Matius 15:10-20
Peribahasa mengatakan: “Dalamnya laut bisa diukur, dalamnya hati siapa yang tahu.” Saya berani mengungkapkan bahwa bagian dari manusia yang paling misterius adalah hatinya. Kalau sekedar menilai paras dan tampangnya, pasti kita semua tidak percaya bahwa Ryan adalah pelaku pembunuhan berantai yang menewaskan sebelas orang, termasuk seorang anak kecil. Kalau dilihat hanya pada saat-saat akan menjalani eksekusi, tidak ada orang yang percaya bahwa Sumiarsih adalah salah satu dalam pembunuhan sadis keluarga Adi Prayitno akhir dekade 80-an yang lalu. Kalau mencermati lembutnya tutur kata serta elegannya dandanan Artalyta, pasti kita tidak akan mengira kalau dibalik itu semua, dia melakukan tindak pidana korupsi. Atau yang paling terkenal, The Smiling General, Jenderal Suharto. Di balik senyumannya, diyakini dialah sosok yang seharusnya diadili sebagai penjahat HAM mengorbankan banyak orang semasa ia berkuasa.
Demikianlah, orang bisa saja berbuat baik, bermuka penuh senyum, lembah manah¸ andhap asor, dan lain-lain. Akan tetapi yang menjadi pertanyaannya adalah apakah sikap atau tindakan itu semua berasal dari ketulusan hati yang paling dalam? Bisa saja seseorang bersikap baik pada saya, tetapi sesungguhnya ia dendam pada saya. Bisa saja seseorang berlaku hormat pada kita, namun di belakang ia menusuk kita. Paras, perkatan, tindakan bisa dimanipulasi sedemikian rupa agar kebobrokan hati tertutupi. Inilah yang dikritik oleh Yesus dalam bacaan kita. Bukan yang masuk ke dalam mulut kita yang menajiskan, melainkan yang keluar dari mulut. Apa yang keluar dari mulut berasal dari hati. Hati kita bisa menjadi sumber berkat, sekaligus sumber laknat. Jadi, kalau selama ini anda selalu berpikiran negatif, bahkan buruk pada orang lain, bisa jadi justru andalah yang sebenarnya memiliki hati dan pikiran yang buruk. Mungkin hati buruk kita bisa kita tutupi dengan manisnya senyuman dan santunnya sikap, akan tetapi kenyataan pasti akan terungkap.

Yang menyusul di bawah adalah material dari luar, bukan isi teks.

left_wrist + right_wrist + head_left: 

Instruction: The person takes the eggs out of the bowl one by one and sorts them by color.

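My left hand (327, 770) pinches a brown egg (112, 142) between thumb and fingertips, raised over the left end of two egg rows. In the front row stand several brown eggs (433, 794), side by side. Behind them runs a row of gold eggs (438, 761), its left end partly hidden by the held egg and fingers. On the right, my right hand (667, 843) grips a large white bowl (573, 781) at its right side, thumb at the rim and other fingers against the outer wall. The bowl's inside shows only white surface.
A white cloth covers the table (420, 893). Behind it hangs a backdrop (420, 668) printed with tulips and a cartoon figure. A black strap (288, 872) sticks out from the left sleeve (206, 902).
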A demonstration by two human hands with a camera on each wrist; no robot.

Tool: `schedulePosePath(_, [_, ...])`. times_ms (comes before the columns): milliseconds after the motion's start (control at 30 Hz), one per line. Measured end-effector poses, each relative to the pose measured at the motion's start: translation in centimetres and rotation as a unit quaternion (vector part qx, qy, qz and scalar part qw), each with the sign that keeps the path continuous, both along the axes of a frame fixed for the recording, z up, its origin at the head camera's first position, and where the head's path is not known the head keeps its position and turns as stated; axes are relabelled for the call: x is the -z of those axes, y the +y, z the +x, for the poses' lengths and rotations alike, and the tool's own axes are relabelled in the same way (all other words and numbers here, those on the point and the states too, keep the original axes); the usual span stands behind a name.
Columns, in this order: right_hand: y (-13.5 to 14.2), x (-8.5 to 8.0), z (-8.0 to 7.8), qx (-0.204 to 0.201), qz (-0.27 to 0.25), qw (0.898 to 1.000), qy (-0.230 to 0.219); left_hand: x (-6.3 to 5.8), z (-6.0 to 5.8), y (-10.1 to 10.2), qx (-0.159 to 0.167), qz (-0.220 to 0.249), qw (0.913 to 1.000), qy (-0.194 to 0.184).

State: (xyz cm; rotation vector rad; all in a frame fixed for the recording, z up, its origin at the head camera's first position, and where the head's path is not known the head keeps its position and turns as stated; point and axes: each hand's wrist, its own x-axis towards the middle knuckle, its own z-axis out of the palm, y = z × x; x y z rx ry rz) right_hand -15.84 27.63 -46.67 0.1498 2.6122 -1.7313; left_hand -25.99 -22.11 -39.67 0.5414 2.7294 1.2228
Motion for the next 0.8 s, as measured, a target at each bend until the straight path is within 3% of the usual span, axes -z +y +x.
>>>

Hari ini kita diajak Yesus untuk mengolah hati kita. Mari kita jadikan tempat yang paling misterius itu menjadi sumber berkat, bagaikan sumber air jernih yang mengalir dan menyejukkan. Atau kita masih lebih senang memakai hati kita sebagai gudang sampah dan kotoran, yang bermuara pada buruknya pola pikir dan bobroknya tindakan kita? Hati kita mau kita jadikan sebagai sumber berkat atau sumber laknat?